# WHAT YOU ARE ASKED TO DO
Search the records below for "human"; copy each line that has it.

# RECORDED DATA

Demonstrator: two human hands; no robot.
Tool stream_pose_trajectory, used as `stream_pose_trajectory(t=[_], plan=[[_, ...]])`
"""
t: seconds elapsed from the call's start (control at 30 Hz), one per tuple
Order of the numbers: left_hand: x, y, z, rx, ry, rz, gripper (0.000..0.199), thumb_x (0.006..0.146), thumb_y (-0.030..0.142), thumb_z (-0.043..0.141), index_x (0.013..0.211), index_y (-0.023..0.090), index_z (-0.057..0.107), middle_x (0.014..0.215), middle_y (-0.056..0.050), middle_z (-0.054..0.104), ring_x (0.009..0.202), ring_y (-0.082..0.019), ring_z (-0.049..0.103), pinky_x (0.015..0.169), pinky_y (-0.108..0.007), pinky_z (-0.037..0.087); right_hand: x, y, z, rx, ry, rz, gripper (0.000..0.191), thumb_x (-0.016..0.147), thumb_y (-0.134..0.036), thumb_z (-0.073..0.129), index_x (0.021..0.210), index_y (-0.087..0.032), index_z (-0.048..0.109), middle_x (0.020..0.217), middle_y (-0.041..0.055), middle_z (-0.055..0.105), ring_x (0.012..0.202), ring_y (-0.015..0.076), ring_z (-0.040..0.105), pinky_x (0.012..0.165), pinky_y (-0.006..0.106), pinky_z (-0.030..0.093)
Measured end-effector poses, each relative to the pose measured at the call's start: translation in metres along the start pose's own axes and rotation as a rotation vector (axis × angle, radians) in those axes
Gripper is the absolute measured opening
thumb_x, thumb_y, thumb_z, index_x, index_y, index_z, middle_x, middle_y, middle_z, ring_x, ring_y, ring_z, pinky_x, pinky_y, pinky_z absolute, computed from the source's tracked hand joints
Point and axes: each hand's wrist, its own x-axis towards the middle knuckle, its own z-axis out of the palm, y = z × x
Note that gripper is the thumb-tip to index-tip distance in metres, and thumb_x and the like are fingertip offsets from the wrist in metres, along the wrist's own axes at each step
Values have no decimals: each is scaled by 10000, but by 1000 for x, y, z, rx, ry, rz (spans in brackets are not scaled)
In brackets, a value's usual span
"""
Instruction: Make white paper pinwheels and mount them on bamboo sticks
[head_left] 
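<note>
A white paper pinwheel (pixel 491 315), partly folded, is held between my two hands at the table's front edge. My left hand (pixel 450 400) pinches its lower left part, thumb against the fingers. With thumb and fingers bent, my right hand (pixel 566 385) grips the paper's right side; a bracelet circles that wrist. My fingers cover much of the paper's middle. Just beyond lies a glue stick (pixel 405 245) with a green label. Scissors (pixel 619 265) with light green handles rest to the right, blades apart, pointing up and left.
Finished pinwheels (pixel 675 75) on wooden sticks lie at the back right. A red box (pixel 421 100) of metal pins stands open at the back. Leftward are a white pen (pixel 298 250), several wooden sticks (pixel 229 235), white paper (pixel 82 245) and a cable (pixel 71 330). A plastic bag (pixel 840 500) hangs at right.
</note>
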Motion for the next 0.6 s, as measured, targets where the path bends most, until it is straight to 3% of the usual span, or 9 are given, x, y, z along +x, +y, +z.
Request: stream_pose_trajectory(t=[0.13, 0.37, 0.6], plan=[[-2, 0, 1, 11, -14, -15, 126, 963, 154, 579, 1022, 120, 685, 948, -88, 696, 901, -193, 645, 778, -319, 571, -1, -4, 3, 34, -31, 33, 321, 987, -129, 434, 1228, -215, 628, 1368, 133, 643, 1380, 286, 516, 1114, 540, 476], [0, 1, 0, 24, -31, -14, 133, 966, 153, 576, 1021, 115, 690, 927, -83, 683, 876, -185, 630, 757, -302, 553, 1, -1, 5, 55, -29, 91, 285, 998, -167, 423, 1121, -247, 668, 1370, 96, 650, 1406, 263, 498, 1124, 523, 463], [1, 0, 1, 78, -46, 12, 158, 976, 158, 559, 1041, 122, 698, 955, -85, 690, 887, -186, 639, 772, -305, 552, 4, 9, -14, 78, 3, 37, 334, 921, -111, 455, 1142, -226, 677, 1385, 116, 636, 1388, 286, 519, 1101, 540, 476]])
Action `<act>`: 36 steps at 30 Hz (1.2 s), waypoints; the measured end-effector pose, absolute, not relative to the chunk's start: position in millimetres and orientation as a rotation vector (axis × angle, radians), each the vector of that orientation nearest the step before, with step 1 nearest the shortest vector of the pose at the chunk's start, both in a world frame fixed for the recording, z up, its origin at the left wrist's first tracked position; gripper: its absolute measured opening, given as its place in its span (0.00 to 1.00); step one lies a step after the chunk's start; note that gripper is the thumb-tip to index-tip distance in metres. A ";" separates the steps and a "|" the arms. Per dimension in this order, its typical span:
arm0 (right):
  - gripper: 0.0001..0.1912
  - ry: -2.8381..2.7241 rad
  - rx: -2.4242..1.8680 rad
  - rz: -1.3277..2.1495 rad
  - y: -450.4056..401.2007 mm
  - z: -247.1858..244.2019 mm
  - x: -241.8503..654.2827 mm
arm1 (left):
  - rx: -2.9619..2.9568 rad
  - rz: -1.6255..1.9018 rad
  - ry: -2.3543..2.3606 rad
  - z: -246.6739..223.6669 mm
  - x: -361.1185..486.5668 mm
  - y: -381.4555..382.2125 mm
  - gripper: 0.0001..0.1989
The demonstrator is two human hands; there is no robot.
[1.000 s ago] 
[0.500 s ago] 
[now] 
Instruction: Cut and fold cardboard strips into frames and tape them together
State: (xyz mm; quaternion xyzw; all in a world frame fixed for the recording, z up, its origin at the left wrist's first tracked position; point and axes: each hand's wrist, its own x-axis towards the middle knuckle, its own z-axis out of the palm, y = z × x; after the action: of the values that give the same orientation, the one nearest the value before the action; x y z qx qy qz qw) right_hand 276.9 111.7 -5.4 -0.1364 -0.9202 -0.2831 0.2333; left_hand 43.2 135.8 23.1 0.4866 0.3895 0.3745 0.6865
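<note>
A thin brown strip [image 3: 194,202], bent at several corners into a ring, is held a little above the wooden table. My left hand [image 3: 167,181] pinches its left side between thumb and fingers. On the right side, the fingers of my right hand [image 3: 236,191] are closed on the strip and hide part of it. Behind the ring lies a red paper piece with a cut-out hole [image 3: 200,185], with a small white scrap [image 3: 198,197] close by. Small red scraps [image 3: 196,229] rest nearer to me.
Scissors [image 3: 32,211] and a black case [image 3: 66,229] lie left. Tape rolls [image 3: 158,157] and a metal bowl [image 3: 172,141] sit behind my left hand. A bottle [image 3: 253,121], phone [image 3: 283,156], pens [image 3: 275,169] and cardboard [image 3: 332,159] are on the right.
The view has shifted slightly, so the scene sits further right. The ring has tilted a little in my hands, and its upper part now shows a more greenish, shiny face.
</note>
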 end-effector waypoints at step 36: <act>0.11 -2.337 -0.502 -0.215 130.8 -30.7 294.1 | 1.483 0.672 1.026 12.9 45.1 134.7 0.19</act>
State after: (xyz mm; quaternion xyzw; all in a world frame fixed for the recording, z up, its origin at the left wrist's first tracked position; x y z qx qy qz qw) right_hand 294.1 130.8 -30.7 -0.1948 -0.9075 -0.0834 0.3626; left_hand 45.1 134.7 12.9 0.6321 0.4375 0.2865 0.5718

# TASK RESULT
Demonstrator: two human hands; no robot.
The demonstrator is two human hands; there is no robot.

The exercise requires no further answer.